I know this is old but I believe the correct (and cleanest) way is the single line below:
calls['DATE'].apply(lambda x: x.timestamp())
This assumes calls['DATE']
is a datetime64[ns]
type. If not, convert it with:
pd.to_datetime(calls['DATE'], format="%Y-%m-%d %H:%m:00.000")
Explanation
To get the epoch value (in seconds) of a pd.Timestamp
, use:
pd.Timestamp('20200101').timestamp()
This should give you 1577836800.0
. You can cast to an int
if you want. The reason it is a float is because any subsecond time will be in the decimal part.
You can also get the raw epoch value (in nanoseconds):
pd.Timestamp('20200101').value
Gives 1577836800000000000 which is the epoch of the date above. The .value
attribute is the number of nanoseconds since epoch so divide by 1e6 to get to milliseconds. Divide by 1e9 if you want epoch in seconds as the first call.
To expand on the answer of s5s, I think the code can be further generalised to cater for missing data (represented by pd.NaT, for example).
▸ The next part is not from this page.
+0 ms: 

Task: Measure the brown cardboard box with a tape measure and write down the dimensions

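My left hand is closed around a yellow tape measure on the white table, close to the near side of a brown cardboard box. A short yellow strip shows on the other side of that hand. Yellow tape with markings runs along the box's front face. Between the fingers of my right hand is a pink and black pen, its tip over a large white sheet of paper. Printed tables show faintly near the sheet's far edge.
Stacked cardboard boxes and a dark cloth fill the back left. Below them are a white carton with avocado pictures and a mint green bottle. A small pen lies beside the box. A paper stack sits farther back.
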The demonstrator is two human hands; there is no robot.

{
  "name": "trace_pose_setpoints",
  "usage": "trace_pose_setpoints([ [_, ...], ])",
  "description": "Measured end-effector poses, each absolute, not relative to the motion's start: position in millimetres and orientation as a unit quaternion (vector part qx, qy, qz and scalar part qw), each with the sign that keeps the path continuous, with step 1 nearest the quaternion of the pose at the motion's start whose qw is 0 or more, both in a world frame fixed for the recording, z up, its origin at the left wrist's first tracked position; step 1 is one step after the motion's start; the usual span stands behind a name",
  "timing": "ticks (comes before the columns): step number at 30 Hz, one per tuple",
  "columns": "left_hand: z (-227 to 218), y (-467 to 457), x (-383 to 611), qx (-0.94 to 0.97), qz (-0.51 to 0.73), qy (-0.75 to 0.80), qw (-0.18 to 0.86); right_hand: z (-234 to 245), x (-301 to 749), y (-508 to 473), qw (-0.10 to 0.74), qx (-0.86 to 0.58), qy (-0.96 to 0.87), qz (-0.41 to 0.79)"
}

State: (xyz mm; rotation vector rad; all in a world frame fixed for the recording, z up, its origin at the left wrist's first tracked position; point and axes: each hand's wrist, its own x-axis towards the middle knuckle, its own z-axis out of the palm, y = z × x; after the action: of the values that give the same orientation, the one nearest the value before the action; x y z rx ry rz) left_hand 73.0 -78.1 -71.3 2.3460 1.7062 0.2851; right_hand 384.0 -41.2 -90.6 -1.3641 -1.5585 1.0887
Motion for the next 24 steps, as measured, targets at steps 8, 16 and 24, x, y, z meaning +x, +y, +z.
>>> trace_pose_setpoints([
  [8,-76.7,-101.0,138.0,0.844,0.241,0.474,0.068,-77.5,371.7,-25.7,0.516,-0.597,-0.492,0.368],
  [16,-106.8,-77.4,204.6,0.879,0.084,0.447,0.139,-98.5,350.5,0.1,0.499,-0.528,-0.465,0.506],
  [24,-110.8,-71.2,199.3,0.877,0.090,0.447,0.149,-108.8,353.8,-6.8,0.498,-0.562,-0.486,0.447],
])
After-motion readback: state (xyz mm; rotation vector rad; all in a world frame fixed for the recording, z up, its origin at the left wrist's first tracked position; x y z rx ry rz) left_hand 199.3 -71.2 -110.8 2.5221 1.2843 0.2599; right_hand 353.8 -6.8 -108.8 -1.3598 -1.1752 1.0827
Tested on Pandas 1.2.4, won’t work on Pandas < 1.0.
calls['DATE'].apply(lambda x: x.timestamp() if not pd.isna(x) else pd.NA).astype('Int64')
Some comments:
-
pd.isna() will catch pd.NaT
-
The lambda expression translates pd.NaT to pd.NA, which will be the new representation of missing data
-
Finally, the output from the lambda expression will be a mix of integers and pd.NA, thus we need a Pandas ExtensionDtype such as Int64 to handle that
Sample output:
0 <NA>
1 <NA>
2 <NA>
3 <NA>
4 <NA>
...
865 1619136000
866 1619136000
...
Name: DATE, Length: 870, dtype: Int64
Another way is, after subtracting the Unix epoch, convert the dtype to 'timedelta64[s]'
(note the [s]
) to specify that you want the difference in seconds or 'timedelta[ms]'
to specify that it should be in milliseconds, etc.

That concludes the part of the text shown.